**Exercise description**
For the records below, give the number of lines that include the string "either". Nothing else belongs in the answer.

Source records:
+ + + + + + +

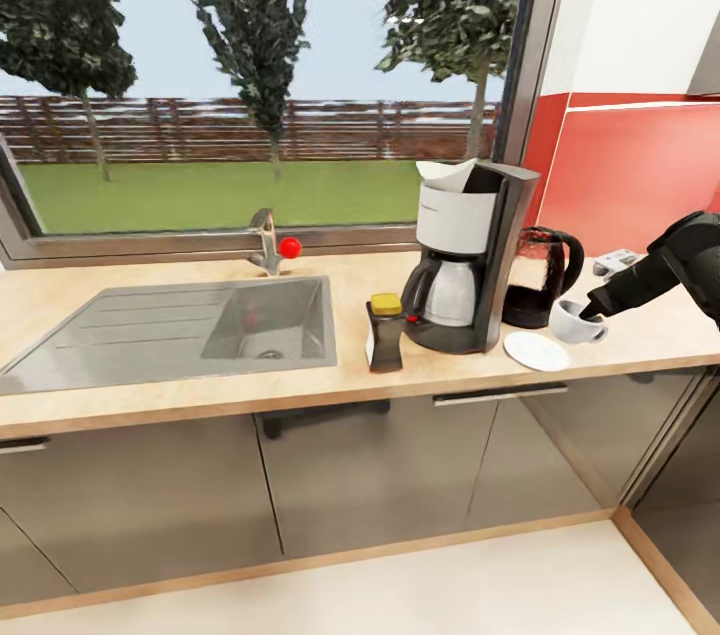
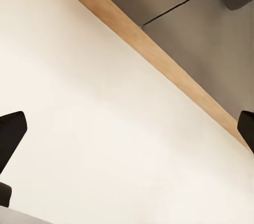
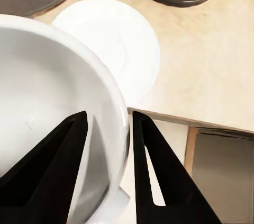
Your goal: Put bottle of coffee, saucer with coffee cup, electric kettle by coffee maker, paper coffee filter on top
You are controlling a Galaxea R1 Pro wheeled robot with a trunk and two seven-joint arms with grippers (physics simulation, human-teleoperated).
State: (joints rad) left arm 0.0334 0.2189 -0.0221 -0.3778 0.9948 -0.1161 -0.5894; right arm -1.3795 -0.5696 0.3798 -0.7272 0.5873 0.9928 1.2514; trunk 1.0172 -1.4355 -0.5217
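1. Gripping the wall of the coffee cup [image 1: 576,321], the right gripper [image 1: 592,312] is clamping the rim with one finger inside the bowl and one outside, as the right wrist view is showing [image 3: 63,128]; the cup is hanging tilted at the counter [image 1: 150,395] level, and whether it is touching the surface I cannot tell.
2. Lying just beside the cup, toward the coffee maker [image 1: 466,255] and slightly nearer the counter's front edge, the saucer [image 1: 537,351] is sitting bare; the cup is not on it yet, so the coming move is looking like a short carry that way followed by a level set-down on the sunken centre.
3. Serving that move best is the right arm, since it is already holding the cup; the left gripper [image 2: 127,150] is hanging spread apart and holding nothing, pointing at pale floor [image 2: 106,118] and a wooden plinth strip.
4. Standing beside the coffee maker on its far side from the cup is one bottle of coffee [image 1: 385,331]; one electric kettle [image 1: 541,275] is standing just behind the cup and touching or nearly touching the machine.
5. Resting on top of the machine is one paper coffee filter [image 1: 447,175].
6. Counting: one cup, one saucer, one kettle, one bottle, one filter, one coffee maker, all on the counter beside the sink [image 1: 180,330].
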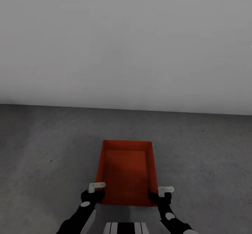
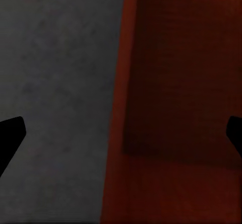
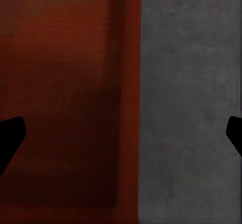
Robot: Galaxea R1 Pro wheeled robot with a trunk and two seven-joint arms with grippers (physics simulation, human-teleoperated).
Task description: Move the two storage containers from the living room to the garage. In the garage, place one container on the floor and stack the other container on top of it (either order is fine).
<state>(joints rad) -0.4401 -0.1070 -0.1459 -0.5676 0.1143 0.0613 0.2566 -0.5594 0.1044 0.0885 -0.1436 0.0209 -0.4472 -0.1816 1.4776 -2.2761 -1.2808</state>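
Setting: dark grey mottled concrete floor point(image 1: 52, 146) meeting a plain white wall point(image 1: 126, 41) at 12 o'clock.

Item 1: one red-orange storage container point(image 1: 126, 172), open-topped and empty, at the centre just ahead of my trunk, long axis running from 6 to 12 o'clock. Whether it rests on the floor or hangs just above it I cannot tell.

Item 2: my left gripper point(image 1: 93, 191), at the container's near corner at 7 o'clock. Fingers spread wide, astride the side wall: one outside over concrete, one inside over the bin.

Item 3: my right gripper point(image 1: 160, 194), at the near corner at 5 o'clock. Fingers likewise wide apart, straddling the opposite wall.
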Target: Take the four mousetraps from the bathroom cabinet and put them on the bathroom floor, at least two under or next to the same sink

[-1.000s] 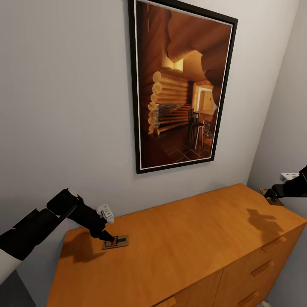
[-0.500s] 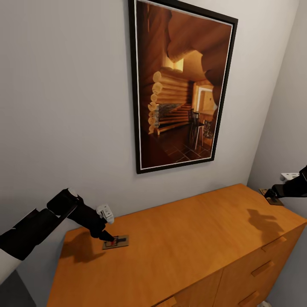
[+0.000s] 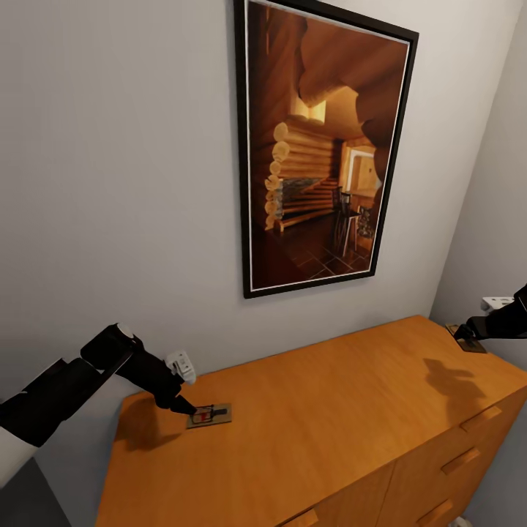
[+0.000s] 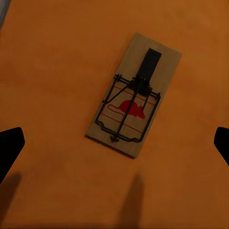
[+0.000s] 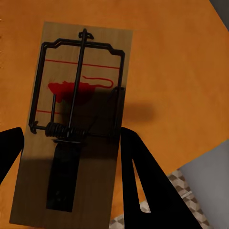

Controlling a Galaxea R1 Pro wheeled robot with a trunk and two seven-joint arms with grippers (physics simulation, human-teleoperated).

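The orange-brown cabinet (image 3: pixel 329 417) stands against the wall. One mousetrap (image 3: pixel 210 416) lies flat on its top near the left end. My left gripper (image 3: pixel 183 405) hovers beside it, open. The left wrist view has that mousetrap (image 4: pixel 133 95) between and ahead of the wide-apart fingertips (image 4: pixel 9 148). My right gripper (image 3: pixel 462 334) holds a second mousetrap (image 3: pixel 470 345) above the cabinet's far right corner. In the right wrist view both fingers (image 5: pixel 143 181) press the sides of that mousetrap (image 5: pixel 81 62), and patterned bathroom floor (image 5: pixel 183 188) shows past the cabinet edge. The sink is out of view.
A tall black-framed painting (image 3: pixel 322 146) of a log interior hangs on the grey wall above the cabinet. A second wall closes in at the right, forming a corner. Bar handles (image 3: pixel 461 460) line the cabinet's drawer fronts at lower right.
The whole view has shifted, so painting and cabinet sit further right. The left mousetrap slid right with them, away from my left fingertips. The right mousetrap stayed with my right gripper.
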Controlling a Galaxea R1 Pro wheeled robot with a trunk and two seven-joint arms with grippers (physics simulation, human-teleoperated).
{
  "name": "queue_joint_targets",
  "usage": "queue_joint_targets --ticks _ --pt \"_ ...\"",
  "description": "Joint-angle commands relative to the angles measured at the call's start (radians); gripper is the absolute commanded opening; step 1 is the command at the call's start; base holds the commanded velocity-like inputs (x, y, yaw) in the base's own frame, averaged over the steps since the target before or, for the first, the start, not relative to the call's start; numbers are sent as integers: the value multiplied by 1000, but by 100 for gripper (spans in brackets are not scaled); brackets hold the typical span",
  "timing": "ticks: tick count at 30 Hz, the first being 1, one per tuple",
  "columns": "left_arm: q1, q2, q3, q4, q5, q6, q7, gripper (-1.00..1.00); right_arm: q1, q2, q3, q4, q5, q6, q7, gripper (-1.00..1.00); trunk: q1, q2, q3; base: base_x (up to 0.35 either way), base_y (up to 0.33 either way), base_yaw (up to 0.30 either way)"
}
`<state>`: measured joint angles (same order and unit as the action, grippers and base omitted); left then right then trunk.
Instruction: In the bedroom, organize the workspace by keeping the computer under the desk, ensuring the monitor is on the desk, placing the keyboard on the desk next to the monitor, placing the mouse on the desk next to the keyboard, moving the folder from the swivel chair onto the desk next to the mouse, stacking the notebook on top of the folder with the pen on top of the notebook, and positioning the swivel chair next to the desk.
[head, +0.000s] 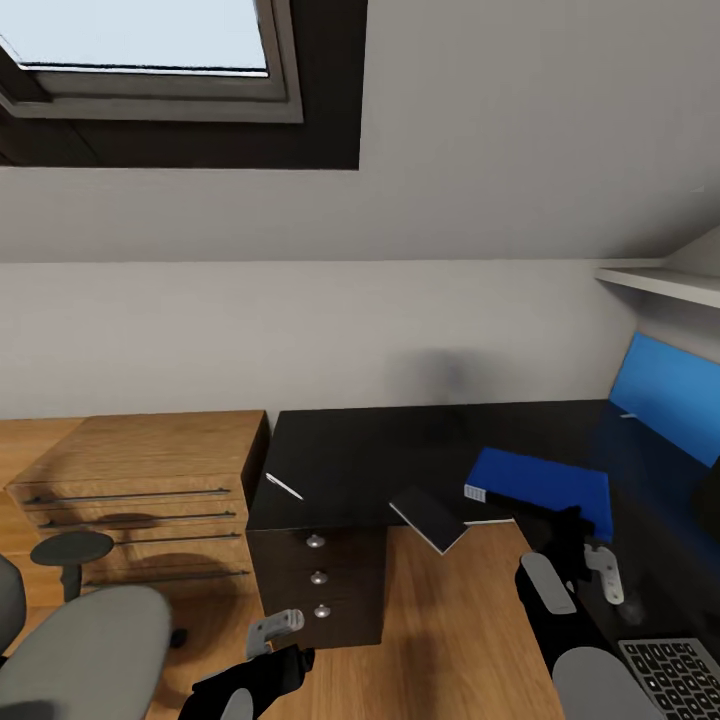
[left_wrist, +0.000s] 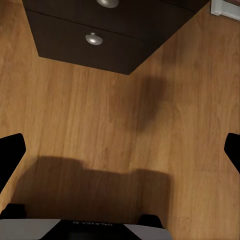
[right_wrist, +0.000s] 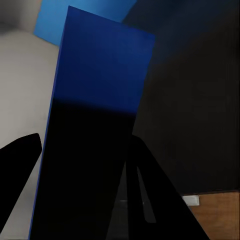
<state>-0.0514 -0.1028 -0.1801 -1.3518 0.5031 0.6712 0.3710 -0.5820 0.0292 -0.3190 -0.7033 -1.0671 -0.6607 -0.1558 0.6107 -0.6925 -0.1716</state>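
Now gripped in the right pincer (head: 572, 528), the blue folder (head: 545, 485) hovers over the black desk (head: 380, 450) near the keyboard (head: 680, 675), awaiting a flat set-down, while the left pincer (head: 272, 630) hangs spread above the floor.

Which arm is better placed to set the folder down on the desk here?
Right. The right claw is over the desk at the blue folder, which runs between its fingers in the right wrist view. The left claw hangs open over the wood floor.
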Motion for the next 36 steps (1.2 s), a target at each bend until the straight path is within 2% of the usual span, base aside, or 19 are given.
queue_joint_targets --ticks 1,5,10,25,36 --pt "-1 0 -1 -1 11 2 10 100 -1 -1 -2 4 3 -1 -3 -100 0 -1 -2 2 0 0" --pt "-1 0 -1 -1 12 2 9 100 -1 -32 -4 19 1 0 -4 -100 0 -1 -2 1 0 0" --pt "-1 0 -2 -1 11 2 9 100 -1 -58 -5 24 0 1 -5 -100 0 -1 -2 0 0 0" --pt "-1 -3 -1 -5 13 4 5 100 -1 -66 -5 24 -1 0 -4 -100 0 -1 -2 0 0 0" --pt "-1 -6 -4 -6 14 5 5 100 -1 -70 -5 24 -1 1 -4 -100 42 -78 -36 0 0 0"
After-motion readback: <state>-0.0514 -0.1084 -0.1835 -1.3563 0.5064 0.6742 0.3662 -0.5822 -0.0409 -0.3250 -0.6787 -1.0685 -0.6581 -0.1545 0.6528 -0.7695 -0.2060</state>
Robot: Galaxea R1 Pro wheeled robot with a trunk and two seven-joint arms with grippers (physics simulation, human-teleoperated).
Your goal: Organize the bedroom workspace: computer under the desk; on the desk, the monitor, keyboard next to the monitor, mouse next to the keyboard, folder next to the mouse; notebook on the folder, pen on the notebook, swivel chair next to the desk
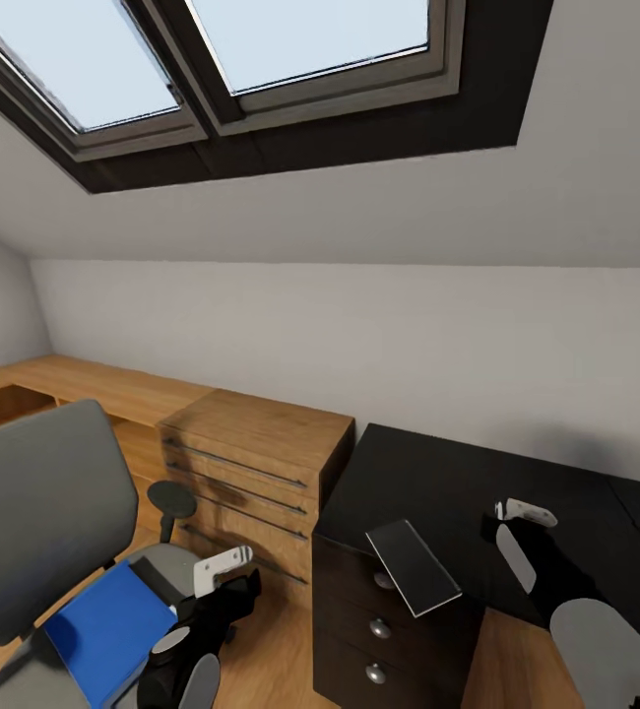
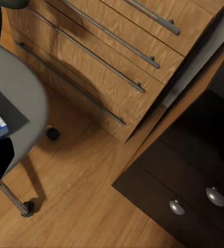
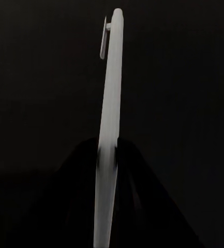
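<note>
1. Two arms are busy. The right fingers (image 1: 525,512) hold the pen (image 3: 107,134) tight above the desk (image 1: 438,473), closed on its sides.
2. The notebook (image 1: 413,566) lies on the desk corner, above the drawers, and a bit of it pokes over the edge.
3. The folder (image 1: 108,630) sits on the swivel chair (image 1: 39,512) seat. The left fingers (image 1: 224,569) hang just beside it; I cannot tell how far open they are.
4. I think the folder must go first. Slide the left fingers around its near edge, squeeze, lift it flat.
5. Keep the pen up high and out of the way until the notebook is stacked.
</note>
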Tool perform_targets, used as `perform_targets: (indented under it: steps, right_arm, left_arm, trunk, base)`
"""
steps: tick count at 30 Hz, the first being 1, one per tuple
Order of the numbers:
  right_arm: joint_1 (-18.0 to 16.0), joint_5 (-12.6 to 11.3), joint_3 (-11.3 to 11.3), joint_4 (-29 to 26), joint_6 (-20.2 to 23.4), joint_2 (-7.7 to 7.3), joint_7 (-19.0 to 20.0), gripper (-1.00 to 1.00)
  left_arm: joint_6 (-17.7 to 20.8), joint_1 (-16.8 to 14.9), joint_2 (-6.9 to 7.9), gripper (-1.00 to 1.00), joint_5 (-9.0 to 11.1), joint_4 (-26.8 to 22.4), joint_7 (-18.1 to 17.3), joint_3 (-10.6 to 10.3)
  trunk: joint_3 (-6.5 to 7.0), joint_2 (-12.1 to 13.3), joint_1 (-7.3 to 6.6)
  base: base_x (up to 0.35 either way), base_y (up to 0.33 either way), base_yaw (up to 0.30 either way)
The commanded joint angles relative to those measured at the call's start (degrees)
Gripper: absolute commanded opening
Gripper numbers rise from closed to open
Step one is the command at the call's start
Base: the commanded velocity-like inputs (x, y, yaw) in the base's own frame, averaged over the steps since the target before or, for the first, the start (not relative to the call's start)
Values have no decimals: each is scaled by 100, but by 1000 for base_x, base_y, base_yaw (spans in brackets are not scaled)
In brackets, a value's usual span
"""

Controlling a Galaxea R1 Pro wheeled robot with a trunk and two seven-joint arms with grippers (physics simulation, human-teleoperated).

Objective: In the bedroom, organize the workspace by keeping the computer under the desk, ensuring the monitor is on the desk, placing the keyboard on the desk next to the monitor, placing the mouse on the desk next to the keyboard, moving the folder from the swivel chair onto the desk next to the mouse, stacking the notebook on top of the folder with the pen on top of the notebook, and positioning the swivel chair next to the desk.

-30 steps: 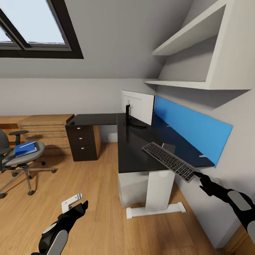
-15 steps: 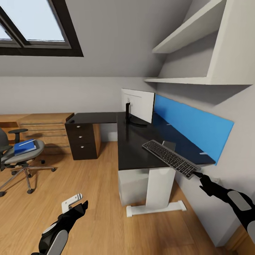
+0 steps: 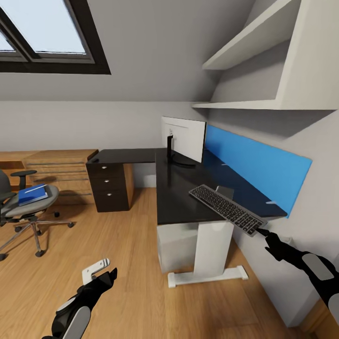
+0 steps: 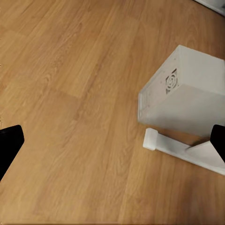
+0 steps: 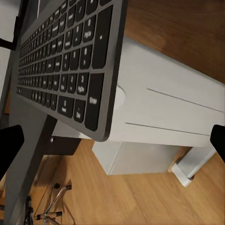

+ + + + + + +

**Worked solution**
3